You can download the artefact and look at it locally, or host it somewhere. Remember that this build is very brave because it was built with latest. I guess webrick isn’t needed to build, only to serve.

Cloud 2: Electric Boogaloo

Both GitHub and Cloudflare offer static hosting called Pages. Either one could have worked, but Cloudflare can do more in other areas.

At this point I’ve waded through enough brown goo and I’m not in the mood to fight anymore. Do you know what happens if you make a typo in the action YML-file? You have to correct it of course, which adds another commit to the branch. I’m used to failing fast and improving. Failing at making the action work as intended (or doing something other than catching fire) is slow.

Edit. Save. Commit. Wait. Run. Fail. Repeat.

So I was surprised and happy to see that pushing stuff to Cloudflare was easy. They have an action you can import, and if you tell it your secrets it will work!

    - name: Publish
      uses: cloudflare/pages-action@1
      with:
        apiToken: ${{ secrets.the_token }}
        accountId: ${{ secrets.the_id }}
        projectName: site
        directory: ${{ github.workspace }}/deploy
        gitHubToken: ${{ secrets.GITHUB_TOKEN }}

Would you look at that? #2 Image of default theme

Finally we have to add my website as well. So far we’ve only been building and deploying the blog section. I’m not going to learn how to integrate my website with Jekyll, leave me alone.

Fortunately that project is already in git. How to get that repo in here, in this build machine, is a good question. It’s super-duper easy if the repo is public, but it’s not. It took me longer than I’d like to admit to figure out how to do it.

What you should do is create a deployment key for the remote repository, and then use the checkout action.

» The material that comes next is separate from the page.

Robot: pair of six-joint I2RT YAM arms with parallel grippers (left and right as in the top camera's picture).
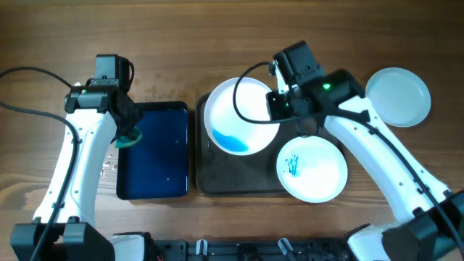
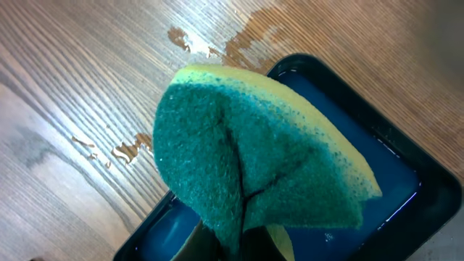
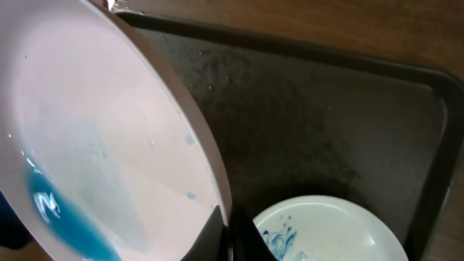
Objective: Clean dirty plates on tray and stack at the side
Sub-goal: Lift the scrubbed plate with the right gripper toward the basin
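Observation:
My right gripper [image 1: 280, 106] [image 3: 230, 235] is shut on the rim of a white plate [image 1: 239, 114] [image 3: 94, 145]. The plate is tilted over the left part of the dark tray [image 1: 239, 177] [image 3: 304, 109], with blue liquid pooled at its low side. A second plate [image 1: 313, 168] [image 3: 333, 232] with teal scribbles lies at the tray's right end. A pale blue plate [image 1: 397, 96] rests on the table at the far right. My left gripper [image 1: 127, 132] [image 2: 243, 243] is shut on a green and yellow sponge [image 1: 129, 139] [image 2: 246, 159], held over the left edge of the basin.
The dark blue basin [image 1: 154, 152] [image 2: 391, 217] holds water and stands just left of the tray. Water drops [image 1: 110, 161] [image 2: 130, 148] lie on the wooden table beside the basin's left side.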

With the correct parameters it will get the remote repo instead of the one which triggered the build:

    - uses: actions/checkout@v2
      with:
        ssh-key: ${{ secrets.somekey }}
        repository: someuser/somerepo
        path: ${{ github.workspace }}/web

The contents of the web folder can then be moved into deploy, which is already set up to publish. Updating the action YML-file causes a commit, which in turn triggers the script. Wait a few minutes, and voilà!

Final Thoughts

The whole point of the cloud machine… is lost if you keep it a secret!

Migrating the content took a lot longer than I anticipated, as did the design (what colour is the background?!). Learning to use Jekyll and wrestling with Ruby was not that difficult.

The thing that made the project fun and novel was using new technology. Exploring the actions CI/CD in GitHub, their build system, static hosting at Cloudflare, and how to tie it all together automatically.

TL;DR I got mad at my hosting provider so I decided to over-engineer a new blog.